▶ Activity
Find the line with "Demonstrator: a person" and the line with "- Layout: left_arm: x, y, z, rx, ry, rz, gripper" in the entries below; output exactly those two lines, every line between them, and no others.

*****

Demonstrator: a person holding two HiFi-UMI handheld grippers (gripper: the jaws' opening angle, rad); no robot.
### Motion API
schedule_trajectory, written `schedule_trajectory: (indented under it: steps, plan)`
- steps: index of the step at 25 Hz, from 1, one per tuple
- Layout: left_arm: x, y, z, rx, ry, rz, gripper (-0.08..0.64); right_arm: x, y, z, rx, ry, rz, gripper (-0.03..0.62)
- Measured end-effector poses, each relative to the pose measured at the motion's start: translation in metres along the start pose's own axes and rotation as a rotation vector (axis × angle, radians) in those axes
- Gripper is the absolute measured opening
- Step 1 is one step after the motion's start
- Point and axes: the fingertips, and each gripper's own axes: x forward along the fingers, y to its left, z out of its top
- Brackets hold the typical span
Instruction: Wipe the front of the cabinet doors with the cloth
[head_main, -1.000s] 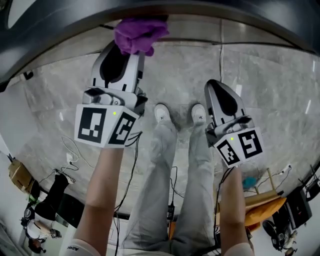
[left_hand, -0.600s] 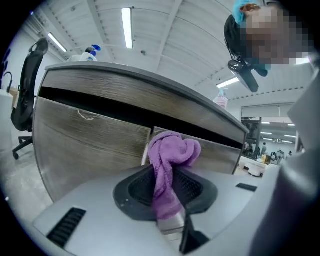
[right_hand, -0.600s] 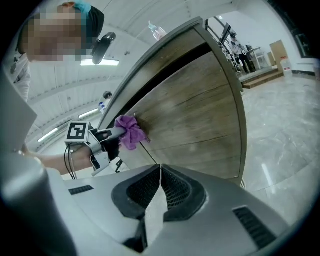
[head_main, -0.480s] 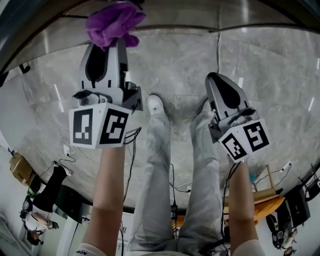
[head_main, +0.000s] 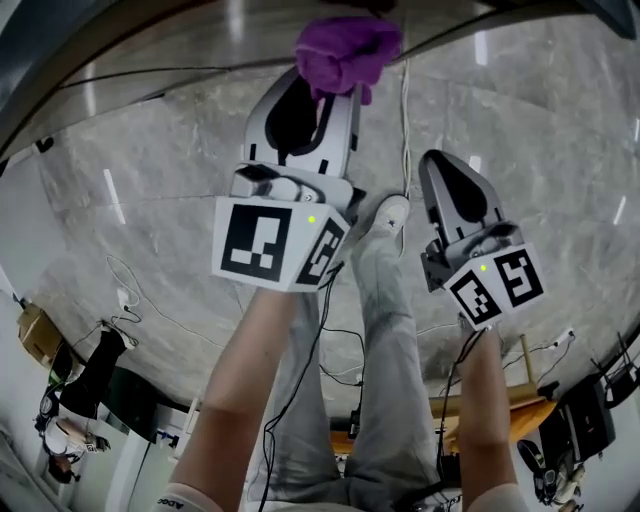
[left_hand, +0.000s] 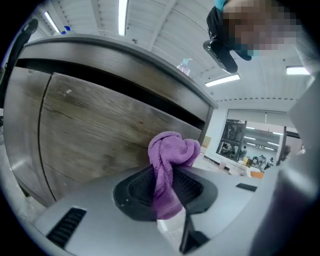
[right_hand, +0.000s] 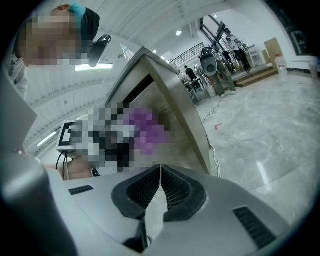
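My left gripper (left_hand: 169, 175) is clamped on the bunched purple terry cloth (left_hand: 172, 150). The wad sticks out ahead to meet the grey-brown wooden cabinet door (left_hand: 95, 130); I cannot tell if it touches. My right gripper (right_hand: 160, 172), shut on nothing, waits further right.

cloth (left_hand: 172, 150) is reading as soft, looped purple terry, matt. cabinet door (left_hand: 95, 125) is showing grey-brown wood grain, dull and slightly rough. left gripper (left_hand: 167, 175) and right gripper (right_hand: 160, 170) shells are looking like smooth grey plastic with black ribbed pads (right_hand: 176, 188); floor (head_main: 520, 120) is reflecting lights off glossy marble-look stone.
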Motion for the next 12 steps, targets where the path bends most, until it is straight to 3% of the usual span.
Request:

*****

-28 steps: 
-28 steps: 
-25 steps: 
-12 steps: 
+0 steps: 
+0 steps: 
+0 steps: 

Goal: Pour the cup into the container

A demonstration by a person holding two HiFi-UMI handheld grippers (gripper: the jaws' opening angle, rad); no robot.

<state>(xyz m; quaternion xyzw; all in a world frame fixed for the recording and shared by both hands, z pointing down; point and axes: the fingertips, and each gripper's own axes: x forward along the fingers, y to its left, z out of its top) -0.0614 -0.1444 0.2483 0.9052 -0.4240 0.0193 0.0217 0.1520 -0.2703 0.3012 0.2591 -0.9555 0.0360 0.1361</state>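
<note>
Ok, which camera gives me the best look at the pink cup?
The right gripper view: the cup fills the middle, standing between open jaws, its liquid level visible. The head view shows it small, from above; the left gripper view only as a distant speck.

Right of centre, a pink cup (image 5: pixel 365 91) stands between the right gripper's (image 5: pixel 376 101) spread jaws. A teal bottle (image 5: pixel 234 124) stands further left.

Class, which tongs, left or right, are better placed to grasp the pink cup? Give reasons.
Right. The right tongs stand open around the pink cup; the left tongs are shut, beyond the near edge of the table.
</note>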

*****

▶ Written solution
Demonstrator: a person holding two HiFi-UMI handheld grippers (gripper: the jaws' opening angle, rad); no robot.
### Motion API
schedule_trajectory, written `schedule_trajectory: (indented under it: steps, plan)`
- steps: index of the step at 25 Hz, from 1, one per tuple
- Layout: left_arm: x, y, z, rx, ry, rz, gripper (-0.08..0.64); right_arm: x, y, z, rx, ry, rz, gripper (-0.03..0.62)

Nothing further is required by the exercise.